Viacom looks to U.S. mobile deals as young viewers flee TV
NEW YORK (Reuters) - Viacom Inc is trying a new tactic in its multi-front effort to win back younger U.S. viewers ditching expensive cable TV packages: seeking deals directly with mobile phone networks.
Media companies and mobile networks are increasingly dependent on each other for content and distribution. AT&T Inc’s pending $85.4 billion purchase of Time Warner Inc, for example, is a means for the No. 2 wireless carrier to own the content that its mobile users want to stream.
New York-based Viacom already has mobile agreements in other countries. Now, it is in talks with U.S. carriers to see if it can execute a similar strategy, Viacom Chief Executive Bob Bakish told Reuters in an exclusive interview recently.

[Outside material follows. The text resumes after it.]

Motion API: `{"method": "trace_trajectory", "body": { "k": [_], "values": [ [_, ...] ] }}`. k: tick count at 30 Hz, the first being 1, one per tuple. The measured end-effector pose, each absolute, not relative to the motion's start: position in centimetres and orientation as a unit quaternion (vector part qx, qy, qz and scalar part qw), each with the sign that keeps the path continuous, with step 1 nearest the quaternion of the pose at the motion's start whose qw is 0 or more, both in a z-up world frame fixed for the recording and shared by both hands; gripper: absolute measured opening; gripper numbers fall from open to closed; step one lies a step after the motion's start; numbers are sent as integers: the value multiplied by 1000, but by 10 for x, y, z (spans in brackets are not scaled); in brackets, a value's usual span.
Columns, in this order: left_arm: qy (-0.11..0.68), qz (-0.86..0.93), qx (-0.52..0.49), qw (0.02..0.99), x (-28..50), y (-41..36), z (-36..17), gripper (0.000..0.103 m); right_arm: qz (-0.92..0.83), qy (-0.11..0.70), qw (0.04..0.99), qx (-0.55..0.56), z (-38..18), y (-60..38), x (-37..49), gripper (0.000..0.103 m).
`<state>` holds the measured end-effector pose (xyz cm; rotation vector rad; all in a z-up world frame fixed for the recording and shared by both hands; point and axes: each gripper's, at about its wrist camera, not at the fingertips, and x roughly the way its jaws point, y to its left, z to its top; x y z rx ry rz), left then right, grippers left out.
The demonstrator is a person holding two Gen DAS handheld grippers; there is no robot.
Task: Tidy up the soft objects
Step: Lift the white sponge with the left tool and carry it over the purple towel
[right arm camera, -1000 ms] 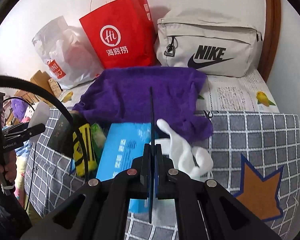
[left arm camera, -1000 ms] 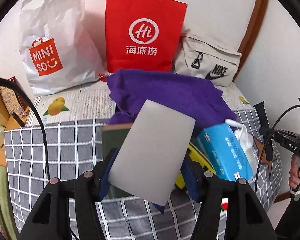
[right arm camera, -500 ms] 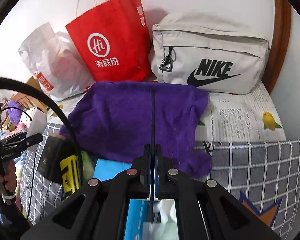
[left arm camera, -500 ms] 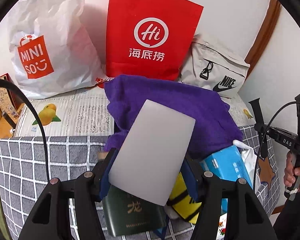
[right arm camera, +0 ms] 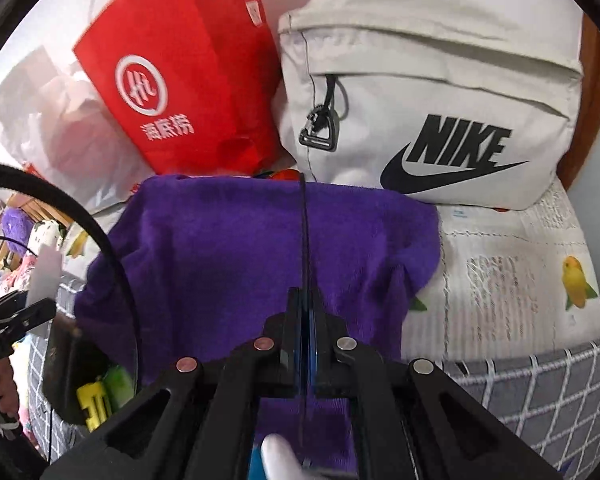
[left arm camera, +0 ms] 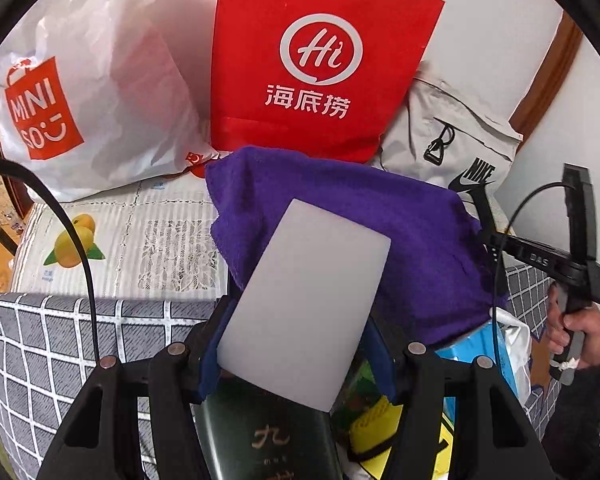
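Left wrist view: the left gripper (left arm camera: 300,344) stands parted around a tilted translucent white plate (left arm camera: 304,304); the purple towel (left arm camera: 380,232) lies at twelve o'clock; right wrist view: the right gripper (right arm camera: 305,320) is closed, empty, over the purple towel (right arm camera: 236,264); Nike bag (right arm camera: 432,112) at one o'clock.

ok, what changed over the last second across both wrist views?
Both hand-held grippers moved in toward the purple towel and the bags at the wall; the tissue pack and white sock slid down toward the frame edges. Nothing grabbed or released. The left hand-held gripper still stands open, the right stays shut and empty; the items haven't shifted.
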<state>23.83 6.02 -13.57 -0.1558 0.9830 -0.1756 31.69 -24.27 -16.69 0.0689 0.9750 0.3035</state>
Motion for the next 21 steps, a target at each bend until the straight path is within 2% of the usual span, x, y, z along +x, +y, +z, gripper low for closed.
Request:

The company is setting up a division that ultimately will have at least 100 people to produce short-form shows that are more easily watched on mobile phones, he said.
“There are hundreds of millions of mobile users in the U.S. who are in the nascent stages of consuming content on their devices and certainly are in the nascent stages of doing it on a pay basis,” Bakish said.

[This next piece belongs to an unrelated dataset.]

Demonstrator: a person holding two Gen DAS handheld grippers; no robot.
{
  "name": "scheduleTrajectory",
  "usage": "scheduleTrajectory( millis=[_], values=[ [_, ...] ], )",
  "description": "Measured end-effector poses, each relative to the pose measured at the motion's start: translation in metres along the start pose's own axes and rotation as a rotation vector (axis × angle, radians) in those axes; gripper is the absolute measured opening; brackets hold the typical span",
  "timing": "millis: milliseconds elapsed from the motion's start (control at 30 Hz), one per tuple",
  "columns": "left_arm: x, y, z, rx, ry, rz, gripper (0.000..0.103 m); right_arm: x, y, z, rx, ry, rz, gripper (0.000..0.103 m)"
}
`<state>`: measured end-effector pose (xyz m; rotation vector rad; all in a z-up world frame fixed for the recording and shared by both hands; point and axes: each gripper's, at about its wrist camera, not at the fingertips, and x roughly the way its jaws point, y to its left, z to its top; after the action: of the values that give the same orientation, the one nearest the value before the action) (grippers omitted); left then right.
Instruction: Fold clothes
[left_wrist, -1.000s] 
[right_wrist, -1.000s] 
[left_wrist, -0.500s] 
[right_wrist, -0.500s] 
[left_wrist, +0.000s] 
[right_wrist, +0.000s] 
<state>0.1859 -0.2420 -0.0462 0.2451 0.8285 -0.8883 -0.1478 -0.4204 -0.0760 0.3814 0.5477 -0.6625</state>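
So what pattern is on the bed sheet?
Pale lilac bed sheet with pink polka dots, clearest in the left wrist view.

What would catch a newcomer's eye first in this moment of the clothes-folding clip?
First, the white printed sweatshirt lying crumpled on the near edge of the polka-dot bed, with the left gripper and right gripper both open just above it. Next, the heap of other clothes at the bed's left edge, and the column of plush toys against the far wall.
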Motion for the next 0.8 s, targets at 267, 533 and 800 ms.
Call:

Bakish declined to say which carriers his company has approached.
The stakes are high for Viacom and its traditional TV rivals, which need to find new sources of revenue as they grapple with shrinking cable subscribers and fees from distribution deals.

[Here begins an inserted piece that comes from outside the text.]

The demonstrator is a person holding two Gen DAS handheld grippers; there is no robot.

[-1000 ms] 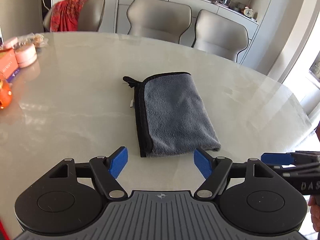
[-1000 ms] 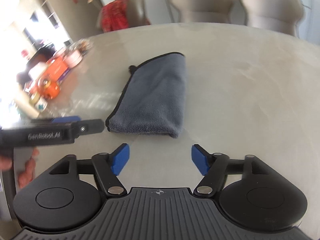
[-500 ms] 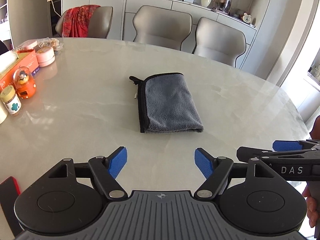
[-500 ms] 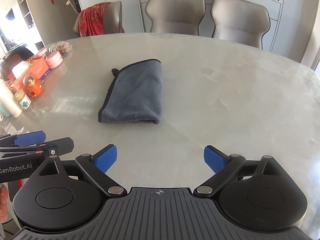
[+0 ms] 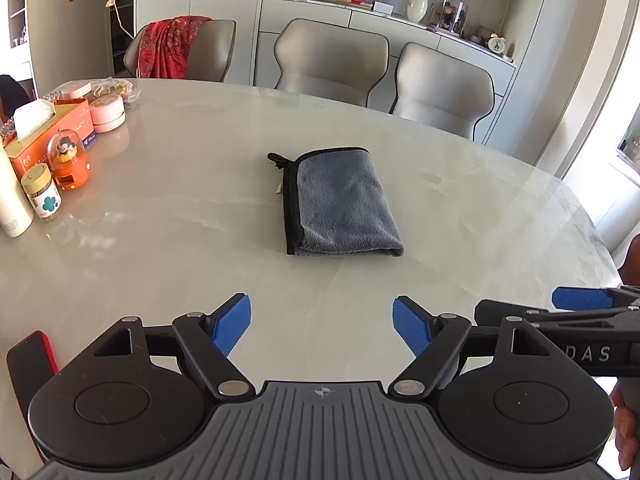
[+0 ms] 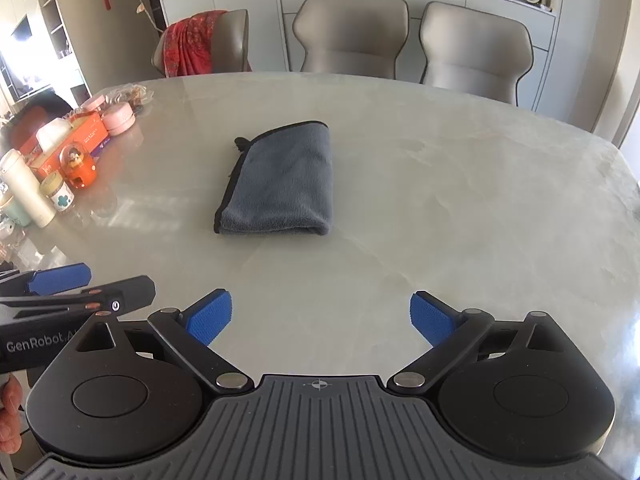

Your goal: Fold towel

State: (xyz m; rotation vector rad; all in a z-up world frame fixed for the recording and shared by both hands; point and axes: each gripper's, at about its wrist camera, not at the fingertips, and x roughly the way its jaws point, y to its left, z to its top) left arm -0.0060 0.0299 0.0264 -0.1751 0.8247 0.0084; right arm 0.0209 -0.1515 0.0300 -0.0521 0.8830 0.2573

“Ten years ago, Viacom would never have wanted to do anything like this because they wouldn’t want to jeopardize their relationships with the traditional distributors,” said Terry Denson, a media consultant and former head of content at Verizon Communications Inc. “The balance of power has shifted as the opportunity for growth lies with newer distribution platforms like social media, smartphones and tablets.”
While U.S. mobile carriers are interested in content, it is unclear if they will pay for Viacom’s shows. But Viacom can no longer bank on future fee increases from the traditional cable and satellite distributors. Earlier this month, after fractious talks, it agreed to lower fees so its networks would feature on all cable bundles offered by Charter Communications Inc’s Spectrum.
That makes dealing with mobile carriers, which it has done elsewhere, more attractive.
In Japan, Viacom has two deals with mobile companies for its MTV and Nickelodeon apps. In the 18 months since launching, mobile consumption of Viacom’s MTV Hits, a music video service available on AbemaTV, a free, ad-supported web-based mobile service, has surpassed its MTV Japan TV channel, Viacom said. The two share ad revenue.
Earlier this month, Viacom launched a streaming Nickelodeon channel in Japan with dTV-Channel, a subscription-based service owned by Japanese mobile carrier NTT Docomo Inc.
In Indonesia, the No. 1 mobile carrier Telkomsel has started offering Nickelodeon children’s programming as part its data plans for its 173 million subscribers.
Terms of the deals were not disclosed, but Viacom said 20 percent of its Japanese distribution revenues in 2017 were from streaming clients, up from about 2 percent in 2014.
While U.S mobile carriers are interested in video, it is important for content to be packaged to entice mobile viewers to keep watching, said Brian Angiolet, global chief media and content officer at Verizon.
“The content community sees this opportunity but they can’t just raid what they are already doing,” Angiolet said. “It can’t look like what they have done with traditional partners.”